Marian Hossa is one of the Chicago Blackhawks leading scorers in the playoffs, having notched three winning shots so far this postseason. And then in game three, Hossa wasn't in the lineup for a team which desperately needed his help.
The reason Hossa wasn't playing in the game? He had an “upper body" injury.
An upper body injury where, his arm, his head, his shoulder? "I think that's self explanatory," said JoelJoel Quenneville, the Chicago Blackhawks coach.
While Quenneville's answer might be vague it is not unexpected; in fact it is “part of a long-running cat-and-mouse game NHL teams play on the theory that any information about injuries is a competitive disadvantage.”
The NHL changed its policies in 2008 saying teams, "no longer are required to disclose the specific nature of player injuries." Teams were required to announce if a player would miss a game because of an injury, and they were prohibited from providing "untruthful information" about the nature of an injury, but they wouldn't have to disclose the specifics that sports fans are used to."

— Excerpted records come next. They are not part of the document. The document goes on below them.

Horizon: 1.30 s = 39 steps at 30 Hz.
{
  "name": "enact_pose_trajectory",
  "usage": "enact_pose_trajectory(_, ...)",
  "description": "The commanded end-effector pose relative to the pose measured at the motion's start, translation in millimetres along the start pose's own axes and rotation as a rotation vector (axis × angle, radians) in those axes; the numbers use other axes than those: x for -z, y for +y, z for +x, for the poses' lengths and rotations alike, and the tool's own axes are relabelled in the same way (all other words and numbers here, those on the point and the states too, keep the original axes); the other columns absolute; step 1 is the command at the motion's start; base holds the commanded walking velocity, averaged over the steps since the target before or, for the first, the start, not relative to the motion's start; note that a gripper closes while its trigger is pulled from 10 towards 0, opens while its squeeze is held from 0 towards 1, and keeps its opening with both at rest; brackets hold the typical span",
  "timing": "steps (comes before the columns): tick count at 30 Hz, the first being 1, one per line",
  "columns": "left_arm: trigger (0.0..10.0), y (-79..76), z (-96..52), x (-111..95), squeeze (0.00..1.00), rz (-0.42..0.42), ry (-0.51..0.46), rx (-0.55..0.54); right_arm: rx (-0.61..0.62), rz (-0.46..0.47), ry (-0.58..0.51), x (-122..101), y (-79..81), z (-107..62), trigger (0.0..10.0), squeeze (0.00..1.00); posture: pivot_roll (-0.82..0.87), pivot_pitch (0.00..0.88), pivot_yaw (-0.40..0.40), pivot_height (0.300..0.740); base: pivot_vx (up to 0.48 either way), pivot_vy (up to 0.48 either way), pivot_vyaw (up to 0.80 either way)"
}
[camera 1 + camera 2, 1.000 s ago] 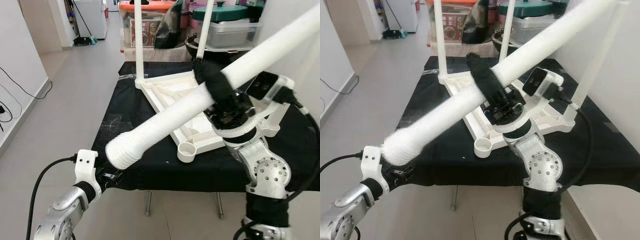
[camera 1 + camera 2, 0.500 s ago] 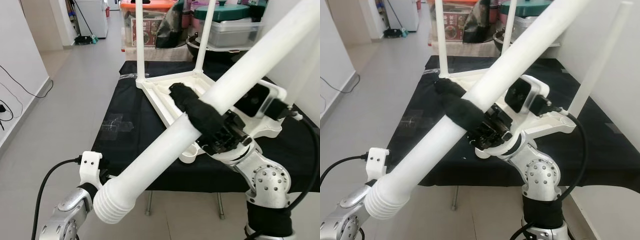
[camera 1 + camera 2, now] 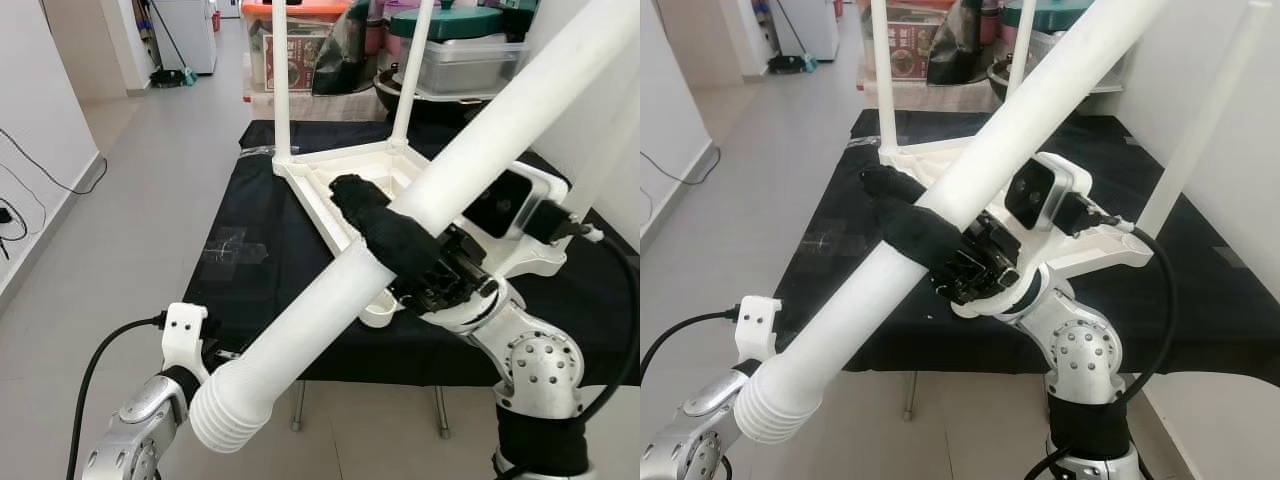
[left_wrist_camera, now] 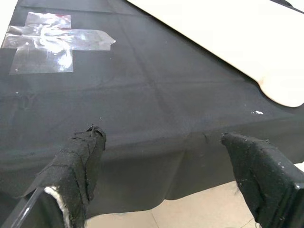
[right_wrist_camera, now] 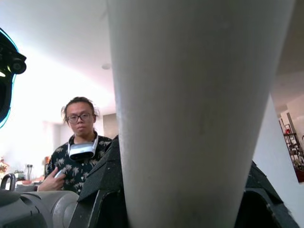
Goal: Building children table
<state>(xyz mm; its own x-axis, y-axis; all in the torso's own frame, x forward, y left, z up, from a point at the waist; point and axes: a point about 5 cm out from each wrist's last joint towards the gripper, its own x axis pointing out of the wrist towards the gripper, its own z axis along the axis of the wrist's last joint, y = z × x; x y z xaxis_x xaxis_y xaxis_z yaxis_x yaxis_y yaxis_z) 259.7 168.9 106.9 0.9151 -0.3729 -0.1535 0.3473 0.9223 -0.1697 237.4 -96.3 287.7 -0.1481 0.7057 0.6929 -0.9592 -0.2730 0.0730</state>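
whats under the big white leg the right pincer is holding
Beneath the white leg held by the right pincer lie the upturned white tabletop and black cloth. The leg covers the tabletop's middle.

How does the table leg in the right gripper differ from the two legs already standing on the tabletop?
1. Pose: the held leg slants across the view, ribbed end low and toward the robot; the mounted legs stand upright.
2. State: the held leg is clamped in the right gripper, off the upturned tabletop; the mounted legs are seated at its corners.
3. The held leg's ribbed end is exposed; theirs aren't visible.

Shared: white, round, plastic-looking.
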Motion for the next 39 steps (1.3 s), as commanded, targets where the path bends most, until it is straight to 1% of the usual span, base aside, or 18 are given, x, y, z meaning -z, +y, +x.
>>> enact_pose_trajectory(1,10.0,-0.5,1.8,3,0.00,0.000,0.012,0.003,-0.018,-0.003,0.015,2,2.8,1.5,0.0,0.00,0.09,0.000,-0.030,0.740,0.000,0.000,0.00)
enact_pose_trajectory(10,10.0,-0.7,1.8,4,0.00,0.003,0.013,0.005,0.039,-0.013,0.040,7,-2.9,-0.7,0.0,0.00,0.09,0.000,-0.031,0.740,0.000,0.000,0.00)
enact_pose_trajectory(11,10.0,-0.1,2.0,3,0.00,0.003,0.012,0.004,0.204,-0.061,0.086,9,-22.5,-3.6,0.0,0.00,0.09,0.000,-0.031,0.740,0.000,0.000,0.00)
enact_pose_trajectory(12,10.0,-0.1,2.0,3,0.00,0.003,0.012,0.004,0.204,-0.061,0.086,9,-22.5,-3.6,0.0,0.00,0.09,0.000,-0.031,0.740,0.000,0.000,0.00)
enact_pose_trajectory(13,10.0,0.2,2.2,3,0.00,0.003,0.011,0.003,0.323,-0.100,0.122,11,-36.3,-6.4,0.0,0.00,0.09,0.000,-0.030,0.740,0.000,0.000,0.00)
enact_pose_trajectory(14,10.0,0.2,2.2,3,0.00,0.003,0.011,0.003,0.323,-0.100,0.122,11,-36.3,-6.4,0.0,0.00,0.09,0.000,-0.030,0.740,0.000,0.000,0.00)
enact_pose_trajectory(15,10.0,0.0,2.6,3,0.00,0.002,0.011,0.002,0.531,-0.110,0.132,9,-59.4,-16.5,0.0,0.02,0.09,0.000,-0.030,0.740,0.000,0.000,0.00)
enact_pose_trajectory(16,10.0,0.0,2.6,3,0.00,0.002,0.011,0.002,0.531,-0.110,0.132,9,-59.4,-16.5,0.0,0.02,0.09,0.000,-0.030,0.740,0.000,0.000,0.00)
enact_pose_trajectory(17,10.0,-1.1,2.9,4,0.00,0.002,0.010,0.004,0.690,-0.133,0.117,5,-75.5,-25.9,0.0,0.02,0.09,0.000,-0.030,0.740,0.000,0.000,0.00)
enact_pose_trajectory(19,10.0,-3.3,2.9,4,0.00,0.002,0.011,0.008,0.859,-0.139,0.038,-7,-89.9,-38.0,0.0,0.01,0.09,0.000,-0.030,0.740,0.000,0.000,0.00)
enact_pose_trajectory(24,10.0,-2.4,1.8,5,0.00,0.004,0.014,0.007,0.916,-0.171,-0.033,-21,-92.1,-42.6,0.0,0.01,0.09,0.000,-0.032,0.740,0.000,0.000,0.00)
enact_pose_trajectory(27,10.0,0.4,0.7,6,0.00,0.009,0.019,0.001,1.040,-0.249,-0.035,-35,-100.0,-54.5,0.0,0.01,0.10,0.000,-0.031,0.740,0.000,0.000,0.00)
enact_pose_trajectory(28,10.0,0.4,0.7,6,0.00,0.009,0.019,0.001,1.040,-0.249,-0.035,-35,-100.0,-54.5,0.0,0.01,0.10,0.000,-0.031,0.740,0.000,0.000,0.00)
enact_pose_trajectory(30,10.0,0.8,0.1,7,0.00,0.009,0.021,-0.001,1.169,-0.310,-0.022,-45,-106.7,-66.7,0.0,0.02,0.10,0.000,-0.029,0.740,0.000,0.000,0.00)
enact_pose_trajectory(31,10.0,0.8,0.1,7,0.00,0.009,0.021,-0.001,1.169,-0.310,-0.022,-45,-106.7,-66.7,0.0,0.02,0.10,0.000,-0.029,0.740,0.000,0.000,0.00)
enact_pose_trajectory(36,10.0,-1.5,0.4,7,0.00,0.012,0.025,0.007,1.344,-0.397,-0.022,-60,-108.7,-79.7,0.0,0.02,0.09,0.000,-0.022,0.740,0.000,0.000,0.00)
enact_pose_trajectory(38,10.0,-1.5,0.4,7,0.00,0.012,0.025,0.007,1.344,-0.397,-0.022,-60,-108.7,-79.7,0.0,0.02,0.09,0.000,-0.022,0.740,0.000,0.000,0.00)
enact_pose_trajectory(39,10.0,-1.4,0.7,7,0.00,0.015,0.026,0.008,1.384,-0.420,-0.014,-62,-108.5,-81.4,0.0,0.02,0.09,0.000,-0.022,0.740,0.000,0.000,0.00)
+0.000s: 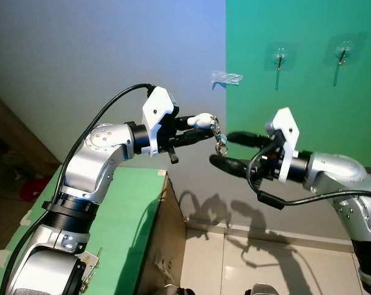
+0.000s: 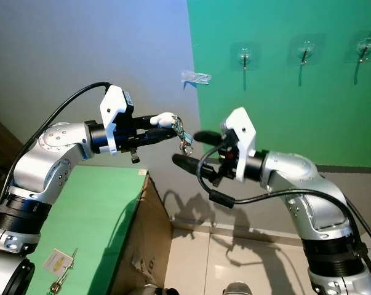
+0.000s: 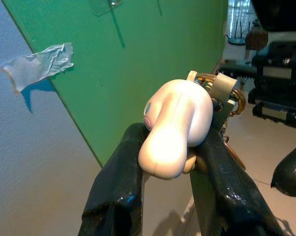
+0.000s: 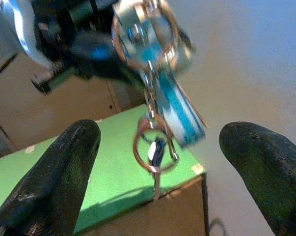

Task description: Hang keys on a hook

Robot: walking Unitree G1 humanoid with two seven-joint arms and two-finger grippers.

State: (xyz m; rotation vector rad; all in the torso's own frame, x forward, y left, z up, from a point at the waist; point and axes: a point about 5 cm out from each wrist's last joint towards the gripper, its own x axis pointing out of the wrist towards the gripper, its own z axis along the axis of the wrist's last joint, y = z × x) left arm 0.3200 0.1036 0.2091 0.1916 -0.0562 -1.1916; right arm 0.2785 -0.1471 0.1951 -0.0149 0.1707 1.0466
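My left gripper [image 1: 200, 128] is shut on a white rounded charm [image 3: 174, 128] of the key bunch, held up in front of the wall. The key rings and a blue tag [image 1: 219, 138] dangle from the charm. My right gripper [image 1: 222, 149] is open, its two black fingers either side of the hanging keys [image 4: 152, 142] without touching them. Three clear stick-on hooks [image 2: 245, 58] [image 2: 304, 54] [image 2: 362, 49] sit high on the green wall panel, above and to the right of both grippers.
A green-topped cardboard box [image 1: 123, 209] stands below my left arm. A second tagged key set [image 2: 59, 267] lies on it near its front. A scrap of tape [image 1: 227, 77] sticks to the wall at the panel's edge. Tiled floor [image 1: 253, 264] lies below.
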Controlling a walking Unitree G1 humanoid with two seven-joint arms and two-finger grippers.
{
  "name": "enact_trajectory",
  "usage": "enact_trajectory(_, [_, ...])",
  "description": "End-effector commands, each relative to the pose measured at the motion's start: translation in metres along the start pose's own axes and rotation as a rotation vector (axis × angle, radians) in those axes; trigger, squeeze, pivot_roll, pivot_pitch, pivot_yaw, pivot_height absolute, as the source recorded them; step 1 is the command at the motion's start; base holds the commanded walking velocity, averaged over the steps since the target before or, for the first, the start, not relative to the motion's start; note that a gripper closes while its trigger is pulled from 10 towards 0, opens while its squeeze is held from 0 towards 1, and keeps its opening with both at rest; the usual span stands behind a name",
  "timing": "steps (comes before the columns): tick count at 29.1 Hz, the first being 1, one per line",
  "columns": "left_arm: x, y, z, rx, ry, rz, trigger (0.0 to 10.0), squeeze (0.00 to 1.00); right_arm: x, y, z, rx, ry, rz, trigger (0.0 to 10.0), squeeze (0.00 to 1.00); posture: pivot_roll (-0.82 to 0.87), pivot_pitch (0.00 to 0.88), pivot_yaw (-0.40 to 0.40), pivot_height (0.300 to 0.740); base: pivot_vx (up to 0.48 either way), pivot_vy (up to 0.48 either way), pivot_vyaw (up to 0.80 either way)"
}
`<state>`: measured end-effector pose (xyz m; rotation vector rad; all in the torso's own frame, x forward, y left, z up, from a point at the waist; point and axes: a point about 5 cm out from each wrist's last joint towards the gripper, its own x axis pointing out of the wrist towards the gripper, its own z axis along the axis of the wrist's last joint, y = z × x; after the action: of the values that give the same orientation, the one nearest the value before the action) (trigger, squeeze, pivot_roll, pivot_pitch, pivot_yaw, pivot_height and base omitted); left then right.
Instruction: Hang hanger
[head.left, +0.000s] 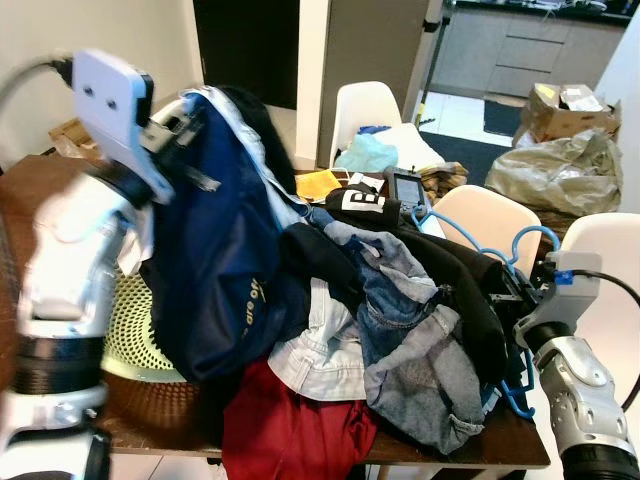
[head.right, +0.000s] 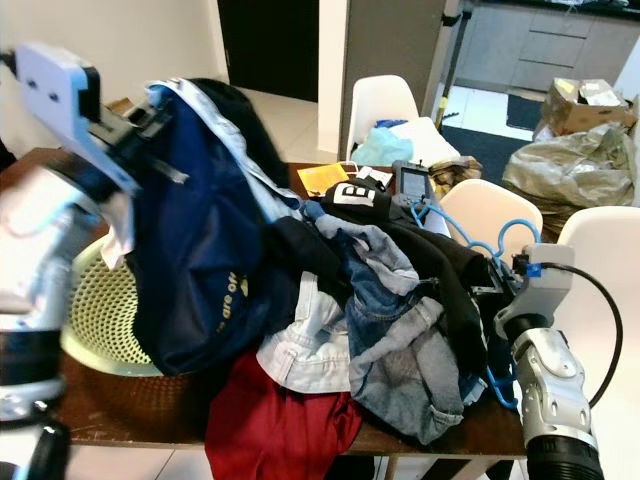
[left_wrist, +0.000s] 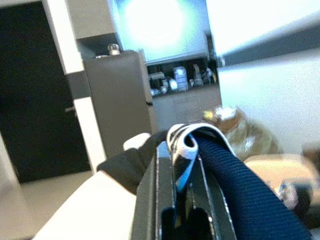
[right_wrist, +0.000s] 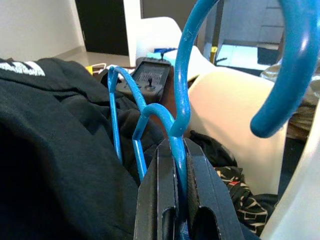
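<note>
The blue hanger (right_wrist: 181, 95) is thin glossy plastic with a rounded hook that curls overhead in the right wrist view. The right gripper (right_wrist: 177, 150) holds its neck, the fingers (right_wrist: 159, 190) pressed narrow around the stem. It sits at the right edge of the counter (head.left: 455, 448), beside a black garment (right_wrist: 55, 135); more blue hanger loops (head.left: 478, 240) rise above the clothes pile there.

The left gripper (left_wrist: 176, 155) is raised high on the left, its fingers (left_wrist: 157, 195) pinched on the collar of a navy jacket (head.left: 215, 250), which hangs down over a pale green basket (head.left: 135, 335). Yellow lettering on the jacket reads partly "are", the rest too small to tell.

The pile holds a denim piece (head.left: 400, 300), a grey garment (head.left: 430, 385), a red cloth (head.left: 290, 420) and a black item with a white block letter "E" (head.left: 362, 203). White print on the black garment is not legible. White chairs (head.left: 365, 110) stand behind.
</note>
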<state>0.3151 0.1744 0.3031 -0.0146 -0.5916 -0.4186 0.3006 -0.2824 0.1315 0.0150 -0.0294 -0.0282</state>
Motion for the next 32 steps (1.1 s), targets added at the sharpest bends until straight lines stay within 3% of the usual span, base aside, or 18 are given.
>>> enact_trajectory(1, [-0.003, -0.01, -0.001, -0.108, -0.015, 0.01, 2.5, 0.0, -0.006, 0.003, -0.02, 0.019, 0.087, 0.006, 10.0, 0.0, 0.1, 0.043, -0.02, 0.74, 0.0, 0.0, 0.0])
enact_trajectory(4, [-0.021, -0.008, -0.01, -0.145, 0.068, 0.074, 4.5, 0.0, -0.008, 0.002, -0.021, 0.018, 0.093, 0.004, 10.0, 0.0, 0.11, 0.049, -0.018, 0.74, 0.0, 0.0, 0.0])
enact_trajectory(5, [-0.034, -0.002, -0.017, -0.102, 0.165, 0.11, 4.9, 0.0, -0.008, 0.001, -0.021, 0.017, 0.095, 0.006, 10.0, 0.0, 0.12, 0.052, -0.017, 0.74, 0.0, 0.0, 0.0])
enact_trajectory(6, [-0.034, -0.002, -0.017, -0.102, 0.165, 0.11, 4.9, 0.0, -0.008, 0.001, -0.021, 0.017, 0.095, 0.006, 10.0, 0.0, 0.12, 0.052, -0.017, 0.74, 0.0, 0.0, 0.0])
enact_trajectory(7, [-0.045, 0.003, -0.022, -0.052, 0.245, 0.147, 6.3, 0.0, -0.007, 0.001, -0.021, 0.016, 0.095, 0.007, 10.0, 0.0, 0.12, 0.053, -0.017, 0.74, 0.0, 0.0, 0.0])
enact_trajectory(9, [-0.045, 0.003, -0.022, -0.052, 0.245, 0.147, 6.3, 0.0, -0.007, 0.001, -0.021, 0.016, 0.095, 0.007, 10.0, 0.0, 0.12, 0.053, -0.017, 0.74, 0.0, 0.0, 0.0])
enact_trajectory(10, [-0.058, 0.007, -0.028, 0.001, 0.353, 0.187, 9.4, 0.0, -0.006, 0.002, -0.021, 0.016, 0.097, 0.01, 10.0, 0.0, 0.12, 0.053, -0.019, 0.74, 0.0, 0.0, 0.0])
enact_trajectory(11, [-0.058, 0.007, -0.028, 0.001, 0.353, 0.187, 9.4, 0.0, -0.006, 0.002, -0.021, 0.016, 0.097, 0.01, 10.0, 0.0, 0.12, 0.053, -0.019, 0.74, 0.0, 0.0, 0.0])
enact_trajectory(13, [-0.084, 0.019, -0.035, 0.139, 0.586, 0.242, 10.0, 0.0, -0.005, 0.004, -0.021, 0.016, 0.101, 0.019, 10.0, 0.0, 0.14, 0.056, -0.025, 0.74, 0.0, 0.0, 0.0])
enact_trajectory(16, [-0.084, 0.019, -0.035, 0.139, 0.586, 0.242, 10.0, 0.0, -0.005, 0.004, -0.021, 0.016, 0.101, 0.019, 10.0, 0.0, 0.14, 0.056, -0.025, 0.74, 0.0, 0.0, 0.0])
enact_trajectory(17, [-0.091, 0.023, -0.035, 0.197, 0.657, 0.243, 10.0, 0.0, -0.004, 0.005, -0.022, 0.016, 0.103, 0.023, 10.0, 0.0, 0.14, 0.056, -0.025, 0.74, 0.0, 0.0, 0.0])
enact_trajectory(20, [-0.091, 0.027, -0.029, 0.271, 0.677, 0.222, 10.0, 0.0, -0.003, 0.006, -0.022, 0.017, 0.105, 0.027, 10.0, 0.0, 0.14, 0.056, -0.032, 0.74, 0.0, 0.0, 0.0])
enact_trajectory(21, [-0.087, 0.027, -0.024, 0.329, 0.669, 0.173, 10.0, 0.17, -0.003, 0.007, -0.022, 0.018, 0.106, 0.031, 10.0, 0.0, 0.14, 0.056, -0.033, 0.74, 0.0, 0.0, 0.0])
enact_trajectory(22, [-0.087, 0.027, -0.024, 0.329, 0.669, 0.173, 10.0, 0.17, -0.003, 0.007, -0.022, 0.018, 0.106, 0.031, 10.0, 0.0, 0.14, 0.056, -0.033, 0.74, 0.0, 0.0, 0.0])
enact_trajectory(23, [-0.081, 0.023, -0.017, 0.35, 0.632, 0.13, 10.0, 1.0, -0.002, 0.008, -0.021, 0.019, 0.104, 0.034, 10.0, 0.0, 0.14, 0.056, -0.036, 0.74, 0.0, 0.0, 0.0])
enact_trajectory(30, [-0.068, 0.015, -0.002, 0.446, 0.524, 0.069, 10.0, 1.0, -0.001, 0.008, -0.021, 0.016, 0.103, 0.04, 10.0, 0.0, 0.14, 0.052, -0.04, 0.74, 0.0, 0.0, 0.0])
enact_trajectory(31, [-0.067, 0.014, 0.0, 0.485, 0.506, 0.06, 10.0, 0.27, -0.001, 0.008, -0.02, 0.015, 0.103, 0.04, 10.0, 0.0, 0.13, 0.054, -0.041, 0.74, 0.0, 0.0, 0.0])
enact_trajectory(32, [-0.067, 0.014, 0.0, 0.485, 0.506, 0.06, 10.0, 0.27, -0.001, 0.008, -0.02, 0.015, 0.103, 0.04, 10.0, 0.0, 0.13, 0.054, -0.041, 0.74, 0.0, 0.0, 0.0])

NHL teams use the leeway they are given and usually will not completely divulge a player's injuries because they think it would give the other team the unfair edge in the next game.
Reporting injuries in the NHL is all part what Blackhawks forward Dave Bolland says is, "sort of secret society in the hockey world and the injury world."
Hossa returned in Game 4 of the Stanley Cup Finals so whatever his "upper" body injury was it did not seem to affect his play on the ice.